On Saturday, museum officials held a daylong symposium to discuss recent events in Ferguson, Missouri and Baltimore, Maryland, in which unarmed black men were killed during encounters with police.
“In the Smithsonian, we’re a safe space,” says Lonnie Bunch, director of the National Museum of African American History and Culture. “People can come in and have those debates.”
Using an auditorium at the National Museum of the American Indian, panelists and audience members discussed civil rights, social change and interactions between police and black people.
“It is an unfortunate continuum of events, where those who we entrust our safety and our lives to, in ways, disrespect that trust and breach that trust,” says Reverend Willis Johnson, pastor of Wellspring Church in Ferguson, Missouri.
At the symposium, Johnson took part in a panel discussion and spoke one-on-one with Bunch.

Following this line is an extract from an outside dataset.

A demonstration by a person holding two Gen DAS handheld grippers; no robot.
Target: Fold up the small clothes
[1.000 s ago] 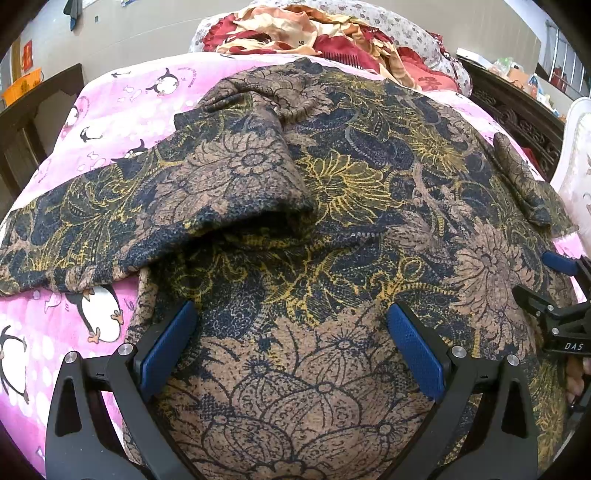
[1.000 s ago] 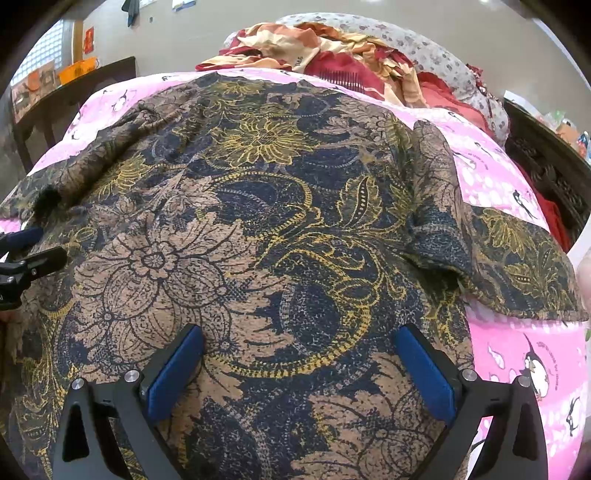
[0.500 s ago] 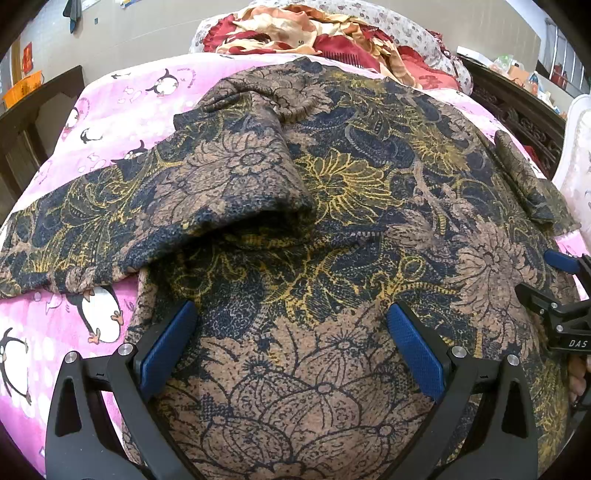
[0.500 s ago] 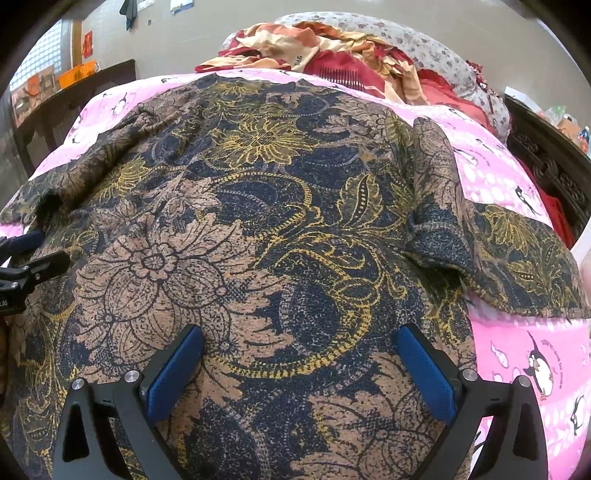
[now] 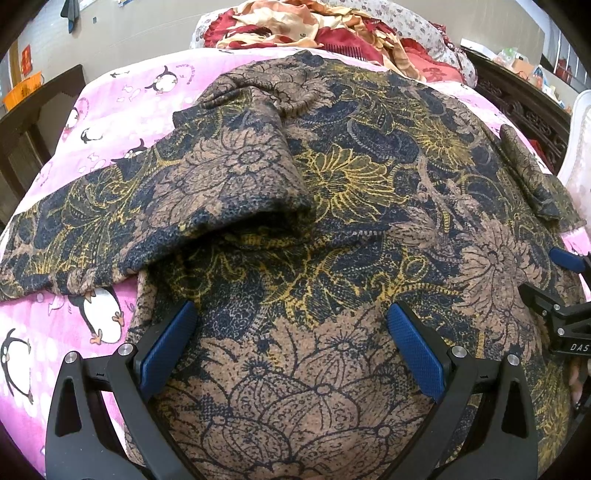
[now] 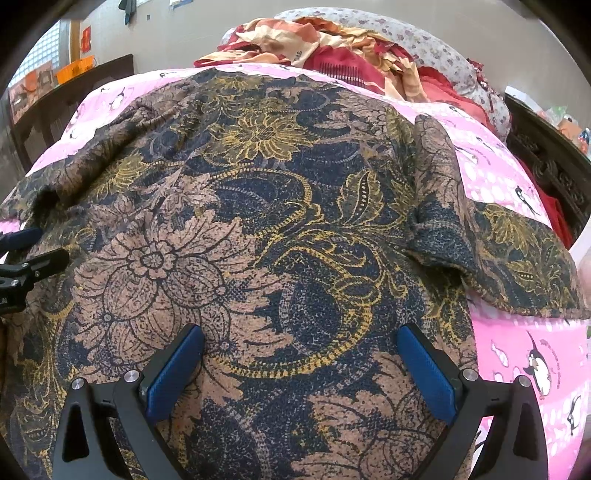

“When you look historically,” Bunch says, “there have been moments like this, where the tragedy and pain have allowed the country to change in profound ways. We hope that this moment will then force us to be able to make change.”
Author and journalist Juan Williams, who moderated one of the panel discussions, says the recent events have created a moment in time.
“This is a very specific moment, in terms of black history, because you have so many events around the country that are forcing into consciousness a new way of looking at the black experience,” Williams says.
Johnson is scheduled to preach at Baltimore’s Pennsylvania Avenue AME Zion Church on Sunday: “I pray for justice,” he says about the death of Freddie Gray. “I pray that the community will have its voice and spirit heard and felt.”